→ EXERCISE DIRECTIONS: Sort through the material below and copy each line with "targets".

→ RECORDS PROVIDED:
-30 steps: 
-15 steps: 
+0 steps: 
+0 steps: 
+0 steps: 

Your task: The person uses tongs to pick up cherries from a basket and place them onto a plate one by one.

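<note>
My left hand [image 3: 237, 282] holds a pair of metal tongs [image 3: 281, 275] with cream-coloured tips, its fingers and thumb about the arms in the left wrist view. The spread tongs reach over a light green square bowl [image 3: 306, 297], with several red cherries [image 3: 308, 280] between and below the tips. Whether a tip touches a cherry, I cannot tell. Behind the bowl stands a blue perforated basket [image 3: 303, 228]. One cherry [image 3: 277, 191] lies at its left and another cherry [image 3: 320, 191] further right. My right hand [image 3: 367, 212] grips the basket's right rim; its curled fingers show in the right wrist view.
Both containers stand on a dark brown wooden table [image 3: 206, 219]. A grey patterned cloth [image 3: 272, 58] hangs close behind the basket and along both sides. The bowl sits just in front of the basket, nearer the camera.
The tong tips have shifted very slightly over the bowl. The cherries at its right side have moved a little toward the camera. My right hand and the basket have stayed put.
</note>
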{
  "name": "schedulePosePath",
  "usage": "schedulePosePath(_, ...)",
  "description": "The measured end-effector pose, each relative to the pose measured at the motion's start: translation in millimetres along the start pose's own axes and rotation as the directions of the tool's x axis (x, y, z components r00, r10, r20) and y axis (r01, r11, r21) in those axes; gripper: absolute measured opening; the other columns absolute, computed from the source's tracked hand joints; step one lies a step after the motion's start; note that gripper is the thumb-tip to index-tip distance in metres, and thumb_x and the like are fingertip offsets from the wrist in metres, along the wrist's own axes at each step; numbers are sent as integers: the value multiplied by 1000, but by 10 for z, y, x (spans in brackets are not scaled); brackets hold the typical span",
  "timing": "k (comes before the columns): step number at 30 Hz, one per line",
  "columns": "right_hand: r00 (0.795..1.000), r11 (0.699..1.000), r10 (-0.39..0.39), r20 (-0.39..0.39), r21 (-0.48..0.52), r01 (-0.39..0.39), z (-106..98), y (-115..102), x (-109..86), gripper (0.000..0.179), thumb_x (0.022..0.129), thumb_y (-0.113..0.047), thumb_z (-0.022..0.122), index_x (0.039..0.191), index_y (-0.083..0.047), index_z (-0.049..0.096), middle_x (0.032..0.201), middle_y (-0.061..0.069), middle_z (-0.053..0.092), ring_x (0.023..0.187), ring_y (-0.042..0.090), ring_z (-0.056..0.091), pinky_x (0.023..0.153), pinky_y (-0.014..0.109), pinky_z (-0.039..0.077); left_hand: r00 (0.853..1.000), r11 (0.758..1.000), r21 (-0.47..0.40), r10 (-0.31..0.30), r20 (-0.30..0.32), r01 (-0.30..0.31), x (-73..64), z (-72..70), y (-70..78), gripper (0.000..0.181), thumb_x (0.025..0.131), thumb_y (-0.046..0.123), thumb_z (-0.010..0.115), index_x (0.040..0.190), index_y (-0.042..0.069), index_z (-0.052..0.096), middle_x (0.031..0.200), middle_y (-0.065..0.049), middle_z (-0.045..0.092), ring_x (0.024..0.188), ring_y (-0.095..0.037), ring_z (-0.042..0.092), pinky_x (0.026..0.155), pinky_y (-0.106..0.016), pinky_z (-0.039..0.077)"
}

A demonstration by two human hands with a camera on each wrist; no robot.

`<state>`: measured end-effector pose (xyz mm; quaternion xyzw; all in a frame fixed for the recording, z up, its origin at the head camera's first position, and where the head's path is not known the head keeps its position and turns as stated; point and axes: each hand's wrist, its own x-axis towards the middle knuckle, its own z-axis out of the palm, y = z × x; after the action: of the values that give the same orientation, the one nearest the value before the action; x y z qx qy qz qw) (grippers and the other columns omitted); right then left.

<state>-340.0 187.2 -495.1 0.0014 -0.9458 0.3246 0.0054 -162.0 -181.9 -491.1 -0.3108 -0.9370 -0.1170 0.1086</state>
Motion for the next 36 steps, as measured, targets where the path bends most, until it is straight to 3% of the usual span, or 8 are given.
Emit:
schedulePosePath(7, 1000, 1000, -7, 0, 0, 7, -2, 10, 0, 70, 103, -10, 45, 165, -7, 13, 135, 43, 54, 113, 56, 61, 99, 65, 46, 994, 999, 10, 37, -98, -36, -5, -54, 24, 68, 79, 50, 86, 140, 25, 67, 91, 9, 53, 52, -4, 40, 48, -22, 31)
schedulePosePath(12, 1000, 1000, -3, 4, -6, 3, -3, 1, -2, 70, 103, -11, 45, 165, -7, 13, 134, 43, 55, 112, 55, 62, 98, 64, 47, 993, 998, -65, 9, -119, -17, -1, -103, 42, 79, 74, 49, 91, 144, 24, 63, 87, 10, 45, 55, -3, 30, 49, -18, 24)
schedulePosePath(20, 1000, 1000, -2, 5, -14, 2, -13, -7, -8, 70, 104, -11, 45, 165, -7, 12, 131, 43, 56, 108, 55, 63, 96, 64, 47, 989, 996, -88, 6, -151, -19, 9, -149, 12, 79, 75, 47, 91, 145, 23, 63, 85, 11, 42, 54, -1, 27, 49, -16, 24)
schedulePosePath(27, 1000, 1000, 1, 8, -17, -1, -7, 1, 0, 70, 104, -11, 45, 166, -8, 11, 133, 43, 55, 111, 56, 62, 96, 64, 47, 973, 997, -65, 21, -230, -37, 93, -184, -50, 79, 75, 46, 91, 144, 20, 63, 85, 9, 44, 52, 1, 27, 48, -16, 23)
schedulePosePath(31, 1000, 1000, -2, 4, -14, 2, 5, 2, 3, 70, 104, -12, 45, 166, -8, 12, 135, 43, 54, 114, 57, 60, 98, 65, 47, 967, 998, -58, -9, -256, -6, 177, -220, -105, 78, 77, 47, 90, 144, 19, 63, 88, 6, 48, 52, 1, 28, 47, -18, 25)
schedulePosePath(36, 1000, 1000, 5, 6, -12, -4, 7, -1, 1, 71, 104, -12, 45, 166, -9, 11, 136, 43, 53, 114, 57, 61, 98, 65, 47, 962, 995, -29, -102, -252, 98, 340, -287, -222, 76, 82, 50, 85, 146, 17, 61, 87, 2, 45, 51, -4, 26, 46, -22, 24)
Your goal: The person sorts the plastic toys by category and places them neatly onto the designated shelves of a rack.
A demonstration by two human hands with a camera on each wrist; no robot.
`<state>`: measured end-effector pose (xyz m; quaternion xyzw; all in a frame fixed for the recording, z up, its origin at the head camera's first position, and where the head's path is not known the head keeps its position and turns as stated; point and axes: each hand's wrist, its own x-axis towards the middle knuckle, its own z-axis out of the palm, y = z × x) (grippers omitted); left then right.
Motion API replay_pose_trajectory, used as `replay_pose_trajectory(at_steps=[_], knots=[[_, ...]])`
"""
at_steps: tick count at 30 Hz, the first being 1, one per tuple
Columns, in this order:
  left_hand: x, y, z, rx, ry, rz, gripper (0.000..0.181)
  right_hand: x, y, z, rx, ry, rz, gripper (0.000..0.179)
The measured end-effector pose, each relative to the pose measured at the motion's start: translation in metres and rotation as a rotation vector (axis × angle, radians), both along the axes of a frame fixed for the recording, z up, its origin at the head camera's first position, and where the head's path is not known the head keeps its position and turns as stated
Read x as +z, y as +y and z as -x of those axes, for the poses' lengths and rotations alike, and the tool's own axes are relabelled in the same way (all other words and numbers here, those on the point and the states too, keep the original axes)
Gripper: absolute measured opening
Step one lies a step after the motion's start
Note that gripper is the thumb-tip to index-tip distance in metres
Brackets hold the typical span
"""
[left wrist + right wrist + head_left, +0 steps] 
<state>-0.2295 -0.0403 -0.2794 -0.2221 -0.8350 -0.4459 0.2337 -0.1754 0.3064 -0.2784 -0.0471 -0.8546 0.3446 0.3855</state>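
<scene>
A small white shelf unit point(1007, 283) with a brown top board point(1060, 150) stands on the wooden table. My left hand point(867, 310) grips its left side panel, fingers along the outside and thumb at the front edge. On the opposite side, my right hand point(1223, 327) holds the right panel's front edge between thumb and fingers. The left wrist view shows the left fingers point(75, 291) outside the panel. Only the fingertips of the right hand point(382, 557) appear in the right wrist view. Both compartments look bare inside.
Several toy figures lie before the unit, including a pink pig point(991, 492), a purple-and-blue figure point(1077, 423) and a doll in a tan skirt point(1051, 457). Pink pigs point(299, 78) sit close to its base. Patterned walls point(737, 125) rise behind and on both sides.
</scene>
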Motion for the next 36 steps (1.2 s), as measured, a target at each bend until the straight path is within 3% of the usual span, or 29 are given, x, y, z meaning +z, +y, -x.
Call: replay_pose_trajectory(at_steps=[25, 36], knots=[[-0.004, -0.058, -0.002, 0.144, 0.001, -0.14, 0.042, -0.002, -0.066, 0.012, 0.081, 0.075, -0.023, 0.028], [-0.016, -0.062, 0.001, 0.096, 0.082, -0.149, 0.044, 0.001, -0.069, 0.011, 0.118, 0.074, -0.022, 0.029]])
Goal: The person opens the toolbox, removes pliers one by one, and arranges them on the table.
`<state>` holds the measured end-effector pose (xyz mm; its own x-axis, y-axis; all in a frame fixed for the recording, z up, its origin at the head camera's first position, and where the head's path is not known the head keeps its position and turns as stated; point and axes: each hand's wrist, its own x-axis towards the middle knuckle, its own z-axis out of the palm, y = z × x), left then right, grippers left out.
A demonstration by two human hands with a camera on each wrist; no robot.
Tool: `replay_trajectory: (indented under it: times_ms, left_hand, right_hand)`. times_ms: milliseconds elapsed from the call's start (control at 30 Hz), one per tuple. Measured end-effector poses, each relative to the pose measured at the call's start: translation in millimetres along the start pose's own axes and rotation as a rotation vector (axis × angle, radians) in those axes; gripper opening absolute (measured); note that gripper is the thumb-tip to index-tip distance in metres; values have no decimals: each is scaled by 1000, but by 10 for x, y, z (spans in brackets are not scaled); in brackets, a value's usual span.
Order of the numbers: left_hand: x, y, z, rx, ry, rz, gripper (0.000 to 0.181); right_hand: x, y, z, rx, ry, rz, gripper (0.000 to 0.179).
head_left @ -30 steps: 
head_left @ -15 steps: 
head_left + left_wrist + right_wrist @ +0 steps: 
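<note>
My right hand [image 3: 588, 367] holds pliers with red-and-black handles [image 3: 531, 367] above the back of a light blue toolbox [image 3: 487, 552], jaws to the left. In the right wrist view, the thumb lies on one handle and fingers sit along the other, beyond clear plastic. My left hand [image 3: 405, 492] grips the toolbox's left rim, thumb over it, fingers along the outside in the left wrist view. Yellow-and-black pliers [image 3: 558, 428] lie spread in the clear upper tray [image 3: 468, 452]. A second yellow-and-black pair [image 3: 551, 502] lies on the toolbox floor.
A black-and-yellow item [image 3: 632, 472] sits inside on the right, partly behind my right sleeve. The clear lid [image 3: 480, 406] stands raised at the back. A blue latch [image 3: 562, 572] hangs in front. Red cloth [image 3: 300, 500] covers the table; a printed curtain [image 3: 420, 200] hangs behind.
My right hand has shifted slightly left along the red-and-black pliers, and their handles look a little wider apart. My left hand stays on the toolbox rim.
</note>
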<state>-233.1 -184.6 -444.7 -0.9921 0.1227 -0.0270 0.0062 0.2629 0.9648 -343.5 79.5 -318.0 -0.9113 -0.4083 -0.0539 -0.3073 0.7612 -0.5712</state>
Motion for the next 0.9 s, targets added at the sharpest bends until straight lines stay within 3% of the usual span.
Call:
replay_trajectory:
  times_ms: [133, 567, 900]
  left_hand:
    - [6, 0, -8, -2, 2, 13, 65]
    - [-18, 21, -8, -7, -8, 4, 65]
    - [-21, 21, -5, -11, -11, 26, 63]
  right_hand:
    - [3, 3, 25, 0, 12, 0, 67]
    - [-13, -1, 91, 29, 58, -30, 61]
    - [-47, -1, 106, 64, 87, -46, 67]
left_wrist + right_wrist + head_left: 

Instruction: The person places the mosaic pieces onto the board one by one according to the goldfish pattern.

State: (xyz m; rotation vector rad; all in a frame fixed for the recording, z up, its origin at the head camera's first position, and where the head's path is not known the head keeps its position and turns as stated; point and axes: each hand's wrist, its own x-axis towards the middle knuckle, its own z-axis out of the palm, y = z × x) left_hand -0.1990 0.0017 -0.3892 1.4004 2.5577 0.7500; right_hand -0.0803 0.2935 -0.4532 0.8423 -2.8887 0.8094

→ TASK SOLUTION:
Motion for the next 36 steps, as measured, targets where the path bends most, until it is straight to 3% of the usual span, or 8 are given.
Motion for the next 0.9 s, targets added at the sharpest bends until straight lines stay within 3% of the usual span.

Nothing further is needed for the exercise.